In 1986, conservative political commentator William F. Buckley Jr. suggested that the judicious way to keep account of those who were infected with the virus and methods of transmission was to take those with HIV and tattoo their buttocks and forearms, an act reminiscent of the ways in which human beings were tattooed and treated like animals in colonial slavery and the Holocaust.

But the people who would be most affected by this government intrusion in their lives — LGBTQ people, IV-drug users, and people of African descent — are already the scapegoats for societies in denial about how the epidemic continues to grow at an exponential rate.

But given the fact that physicians must report certain communicable diseases, is it that much of a destructive innovation to require reporting patients who test HIV-positive? Physicians who work with people with AIDS/HIV say yes. In the words of Dr. Duong:

“HIV is separate from other reportable communicable infections in that there is no cure and that the medical and socioeconomic consequences of infection are potentially so devastating. HIV infection is associated with already marginalized and discriminated populations. Reporting HIV-positive patients would further alienate and reinforce the vulnerability of these patients. The laws protecting HIV-infected individuals are inadequate, while for other reportable diseases protections are not necessary due to their lack of stigma or their ease of cure.”

This kind of intrusion threatens to exacerbate rather than alleviate the epidemic, and furthermore runs roughshod over moral and ethical issues of patient confidentiality, patients’ Fourth Amendment right to bodily integrity and protection from unreasonable searches, and their Fourteenth Amendment right to privacy. And in the absence of any scientifically proven benefit to health care or health education, the only demonstrated advantage of such programs is that they help politicians to claim that they are restoring so-called “traditional family values.”

… a government that expresses such inhospitality and intolerance is a symptom of a sick society that tests negative for compassion.

But the eagerness of the Bush administration to promote such programs anyway is hardly surprising in light of its other policy initiatives with respect to HIV/AIDS. Under pressure from the evangelical base, they may have increased funding to some initiatives to combat HIV/AIDS in the developing world, but the Bush administration has done far more to hurt than to help: they promote programs that present only abstinence for prevention and eliminate or distort life-saving information about condoms, pull funding from scientifically proven disease prevention initiatives that don’t meet their ideological standards, and refuse to fund needle exchange programs.

The Rev. Dr.

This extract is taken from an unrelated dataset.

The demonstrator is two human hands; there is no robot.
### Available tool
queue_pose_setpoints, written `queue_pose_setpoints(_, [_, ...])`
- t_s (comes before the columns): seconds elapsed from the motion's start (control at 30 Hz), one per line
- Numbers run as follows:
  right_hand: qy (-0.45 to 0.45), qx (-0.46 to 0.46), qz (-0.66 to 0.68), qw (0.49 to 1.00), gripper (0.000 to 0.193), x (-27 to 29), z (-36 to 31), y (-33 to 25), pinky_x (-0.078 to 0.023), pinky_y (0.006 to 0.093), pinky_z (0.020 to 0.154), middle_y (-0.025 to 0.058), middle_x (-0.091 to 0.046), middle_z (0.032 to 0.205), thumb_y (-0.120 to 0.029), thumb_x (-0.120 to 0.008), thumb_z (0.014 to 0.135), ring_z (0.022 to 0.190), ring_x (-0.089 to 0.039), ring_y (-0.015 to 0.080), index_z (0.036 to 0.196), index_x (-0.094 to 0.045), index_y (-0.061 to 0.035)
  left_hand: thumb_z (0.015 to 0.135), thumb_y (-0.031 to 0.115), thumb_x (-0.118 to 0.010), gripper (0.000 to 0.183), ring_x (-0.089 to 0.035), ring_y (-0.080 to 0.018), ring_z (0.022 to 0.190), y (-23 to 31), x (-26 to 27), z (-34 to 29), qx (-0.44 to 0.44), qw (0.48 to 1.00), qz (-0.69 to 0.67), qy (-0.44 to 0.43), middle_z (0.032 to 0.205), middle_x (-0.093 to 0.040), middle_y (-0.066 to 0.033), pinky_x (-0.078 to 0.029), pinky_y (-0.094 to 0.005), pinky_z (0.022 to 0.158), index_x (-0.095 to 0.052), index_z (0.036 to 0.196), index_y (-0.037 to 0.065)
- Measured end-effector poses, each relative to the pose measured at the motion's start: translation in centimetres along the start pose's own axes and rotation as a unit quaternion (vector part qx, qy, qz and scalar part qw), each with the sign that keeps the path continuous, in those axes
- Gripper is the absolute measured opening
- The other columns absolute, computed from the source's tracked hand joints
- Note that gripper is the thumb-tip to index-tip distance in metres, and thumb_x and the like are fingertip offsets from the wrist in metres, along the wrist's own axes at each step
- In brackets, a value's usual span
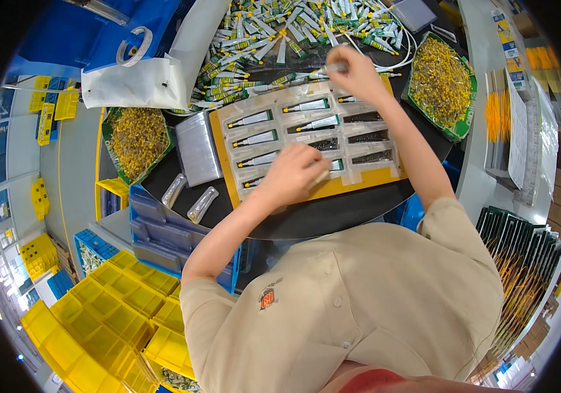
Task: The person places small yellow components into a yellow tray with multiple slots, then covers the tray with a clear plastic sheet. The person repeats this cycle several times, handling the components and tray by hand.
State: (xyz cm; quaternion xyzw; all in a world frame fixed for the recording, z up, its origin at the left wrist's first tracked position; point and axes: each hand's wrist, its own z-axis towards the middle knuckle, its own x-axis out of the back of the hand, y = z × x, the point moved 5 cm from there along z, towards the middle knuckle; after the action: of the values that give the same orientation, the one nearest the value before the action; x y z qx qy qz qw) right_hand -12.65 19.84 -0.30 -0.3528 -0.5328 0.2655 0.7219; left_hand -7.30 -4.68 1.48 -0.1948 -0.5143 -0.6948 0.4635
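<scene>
A tan board with a pale slotted tray [230, 171] lies on the black round table. Several slots hold small white-and-green tubes with yellow caps, such as the tube [256, 138]; others on the right show only dark bottoms, like the slot [367, 137]. My left hand [291, 173] is low over the tray's near middle, fingers closed beside a tube [336, 165] in its slot; what they grip is hidden. Beyond the far edge, my right hand [359, 73] pinches a small tube [320, 71], partly covered by the fingers, near the heap of loose tubes [254, 42].
Green-edged boxes of small yellow-brown pieces stand left [137, 141] and right [442, 82]. Left of the board lie a clear plastic stack [198, 149] and two clear-wrapped pieces [202, 205]. A white cable [406, 57] curves behind. Yellow bins [107, 308] sit lower left.
</scene>
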Motion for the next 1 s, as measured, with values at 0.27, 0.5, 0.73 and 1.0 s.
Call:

Martin Luther King once said, “Of all forms of inequality, injustice in health care is the most shocking and inhumane.”

And most shocking and inhumane is when a government continues to proclaim, despite hard evidence to the contrary, that contracting the AIDS virus is a direct and divine consequence of engaging in a particular “lifestyle” and treats those with HIV/AIDS with the kind isolating, dehumanizing, and fear-based approaches that previous generations employed toward their neighbors with leprosy.

You can’t build moral high ground by climbing on the backs of our weakest, but government-imposed health care initiatives guided more by “traditional family values” than by the needs of the poor do precisely that.

Our response to the HIV/AIDS pandemic is a test of our cultural values: a government that expresses such inhospitality and intolerance is a symptom of a sick society that tests negative for compassion.